Unified Endpoint Management (UEM) platforms have proven to be able to deliver device management for enterprise device inventories, while also supporting the bring your device (BYOD) policy. Best-in-class UEM platforms support location-independent requirements, including cloud-first OS delivery, peer-to-peer patch management, and remote support.

IT and security teams are turning to UEM platforms to help improve user experiences while considering how endpoint detection and response (EDR) fits in replacing VPNs. Advanced UEM platforms also provide automated configuration management to ensure compliance with corporate standards.

Automated patch management can further reduce the risk of mobile breaches

It’s no surprise that the majority of safety professionals see patch management as time-consuming and too complex. IT and security teams are often overwhelmed with work, pushing patch management lower on their priority list. 53% of IT and security teams say organizing and prioritizing critical vulnerabilities takes up most of their time. Ivantic launched an AI-based patch intelligence system at RSA earlier this year.

Ivantis Neurons Patch for Microsoft Endpoint Configuration Monitor (MEM) is notable in that it relies on a series of AI-based bots to find, identify, and update all patches on endpoints that need updating. Other vendors offering AI-based endpoint protection include Broadcom, CrowdStrike, SentinelOne, McAfee, Sophos, Trend Micro, VMWare Carbon Black and Cyber ​​Age.

Mobile devices predict the future of zero trust

Digital-first business plans dominate most companies’ IT, security, sales, and marketing plans today. But it is the mobile devices in the hands of employees, suppliers and customers that are the endpoints that influence the success or failure of any strategy.
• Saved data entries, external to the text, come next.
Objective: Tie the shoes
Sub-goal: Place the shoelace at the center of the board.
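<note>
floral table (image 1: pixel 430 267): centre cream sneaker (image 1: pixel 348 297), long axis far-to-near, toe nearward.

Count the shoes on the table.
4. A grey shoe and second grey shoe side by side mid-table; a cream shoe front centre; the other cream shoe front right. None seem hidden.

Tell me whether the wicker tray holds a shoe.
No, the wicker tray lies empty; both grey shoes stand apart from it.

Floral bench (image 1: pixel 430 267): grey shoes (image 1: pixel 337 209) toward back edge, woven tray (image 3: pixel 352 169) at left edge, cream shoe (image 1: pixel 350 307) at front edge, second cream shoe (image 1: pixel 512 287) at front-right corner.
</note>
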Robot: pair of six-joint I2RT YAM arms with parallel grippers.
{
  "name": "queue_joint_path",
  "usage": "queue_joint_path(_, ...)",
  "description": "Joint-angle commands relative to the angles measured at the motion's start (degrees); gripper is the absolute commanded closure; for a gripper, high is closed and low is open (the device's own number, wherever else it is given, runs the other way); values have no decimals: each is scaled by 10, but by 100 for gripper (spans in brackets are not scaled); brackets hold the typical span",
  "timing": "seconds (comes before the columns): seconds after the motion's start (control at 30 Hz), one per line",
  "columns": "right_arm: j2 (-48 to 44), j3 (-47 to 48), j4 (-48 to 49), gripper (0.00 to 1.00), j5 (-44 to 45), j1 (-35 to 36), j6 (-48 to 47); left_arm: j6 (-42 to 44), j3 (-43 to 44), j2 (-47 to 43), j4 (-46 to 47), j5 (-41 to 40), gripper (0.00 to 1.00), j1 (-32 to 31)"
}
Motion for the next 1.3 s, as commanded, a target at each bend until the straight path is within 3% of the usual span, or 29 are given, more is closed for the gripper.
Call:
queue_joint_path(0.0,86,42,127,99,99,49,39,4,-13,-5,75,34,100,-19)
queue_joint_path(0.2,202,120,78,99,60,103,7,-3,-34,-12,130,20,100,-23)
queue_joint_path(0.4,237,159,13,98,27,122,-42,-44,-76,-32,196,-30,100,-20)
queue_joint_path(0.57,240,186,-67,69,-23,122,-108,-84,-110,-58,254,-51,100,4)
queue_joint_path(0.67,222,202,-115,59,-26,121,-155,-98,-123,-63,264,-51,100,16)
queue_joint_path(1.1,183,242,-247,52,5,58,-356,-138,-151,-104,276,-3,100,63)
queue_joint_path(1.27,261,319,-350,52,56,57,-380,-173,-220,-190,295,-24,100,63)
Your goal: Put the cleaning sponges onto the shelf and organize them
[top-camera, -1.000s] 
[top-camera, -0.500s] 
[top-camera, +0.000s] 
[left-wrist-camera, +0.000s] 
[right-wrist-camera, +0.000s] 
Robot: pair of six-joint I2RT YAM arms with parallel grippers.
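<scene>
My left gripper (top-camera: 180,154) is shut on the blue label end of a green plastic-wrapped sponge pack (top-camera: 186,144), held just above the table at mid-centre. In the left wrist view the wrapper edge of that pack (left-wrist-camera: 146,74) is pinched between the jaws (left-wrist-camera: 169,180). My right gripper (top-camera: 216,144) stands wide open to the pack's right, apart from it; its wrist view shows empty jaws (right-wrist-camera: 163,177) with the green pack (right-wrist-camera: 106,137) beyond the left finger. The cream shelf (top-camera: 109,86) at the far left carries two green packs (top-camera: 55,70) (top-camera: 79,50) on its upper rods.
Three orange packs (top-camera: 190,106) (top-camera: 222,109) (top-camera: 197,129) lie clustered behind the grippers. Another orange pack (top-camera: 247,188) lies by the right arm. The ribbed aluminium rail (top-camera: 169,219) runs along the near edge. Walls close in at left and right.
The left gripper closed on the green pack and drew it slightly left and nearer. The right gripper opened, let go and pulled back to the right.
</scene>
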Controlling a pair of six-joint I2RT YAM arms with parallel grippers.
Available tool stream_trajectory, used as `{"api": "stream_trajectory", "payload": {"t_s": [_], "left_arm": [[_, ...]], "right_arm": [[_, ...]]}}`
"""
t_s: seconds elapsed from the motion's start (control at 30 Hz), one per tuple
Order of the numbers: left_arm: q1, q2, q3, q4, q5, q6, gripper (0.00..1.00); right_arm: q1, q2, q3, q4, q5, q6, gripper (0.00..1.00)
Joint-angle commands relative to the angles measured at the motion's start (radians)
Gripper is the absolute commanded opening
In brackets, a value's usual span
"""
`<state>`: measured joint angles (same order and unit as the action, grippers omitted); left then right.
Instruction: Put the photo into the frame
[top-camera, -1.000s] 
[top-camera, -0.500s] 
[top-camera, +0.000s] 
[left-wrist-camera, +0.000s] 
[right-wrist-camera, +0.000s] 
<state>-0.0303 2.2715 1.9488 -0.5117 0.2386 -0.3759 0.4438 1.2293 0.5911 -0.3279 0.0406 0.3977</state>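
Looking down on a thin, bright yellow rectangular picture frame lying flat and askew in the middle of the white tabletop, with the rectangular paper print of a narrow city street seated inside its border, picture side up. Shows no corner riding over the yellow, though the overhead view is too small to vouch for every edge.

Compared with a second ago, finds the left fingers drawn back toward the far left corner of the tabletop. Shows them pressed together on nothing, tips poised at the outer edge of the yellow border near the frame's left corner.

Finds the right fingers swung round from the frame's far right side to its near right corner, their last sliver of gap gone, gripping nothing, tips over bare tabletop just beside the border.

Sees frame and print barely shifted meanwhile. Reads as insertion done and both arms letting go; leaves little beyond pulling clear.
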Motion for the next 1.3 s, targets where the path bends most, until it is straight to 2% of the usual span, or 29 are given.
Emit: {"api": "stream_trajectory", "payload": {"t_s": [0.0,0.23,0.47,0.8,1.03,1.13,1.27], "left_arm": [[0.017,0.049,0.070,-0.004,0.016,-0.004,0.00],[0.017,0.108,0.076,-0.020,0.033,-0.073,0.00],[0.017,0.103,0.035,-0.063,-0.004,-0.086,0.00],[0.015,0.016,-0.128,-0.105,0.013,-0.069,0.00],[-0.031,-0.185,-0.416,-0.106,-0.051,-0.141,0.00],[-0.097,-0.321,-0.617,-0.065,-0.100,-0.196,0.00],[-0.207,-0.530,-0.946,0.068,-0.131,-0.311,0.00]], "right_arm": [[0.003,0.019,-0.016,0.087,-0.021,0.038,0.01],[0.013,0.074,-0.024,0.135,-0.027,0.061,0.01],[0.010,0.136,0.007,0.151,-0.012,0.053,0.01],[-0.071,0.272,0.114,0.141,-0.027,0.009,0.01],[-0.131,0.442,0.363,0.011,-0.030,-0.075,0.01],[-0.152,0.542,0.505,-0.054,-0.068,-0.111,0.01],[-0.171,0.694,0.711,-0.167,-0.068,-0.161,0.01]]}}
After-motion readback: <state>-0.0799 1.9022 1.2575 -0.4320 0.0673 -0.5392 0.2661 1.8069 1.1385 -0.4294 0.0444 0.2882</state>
Rather than relying on legacy tech stacks to support next-generation digital revenue strategies, it’s time for more companies to consider how they can define a zero-trust framework that can help consolidate tech stacks while addressing productivity barriers. from users. The goal is to secure each endpoint as a new security perimeter without impacting user productivity. Zero trust makes that possible on mobile devices today.

The mission of VentureBeat is a digital city square for tech decision makers to learn about transformative business technology and transactions. Discover our briefings.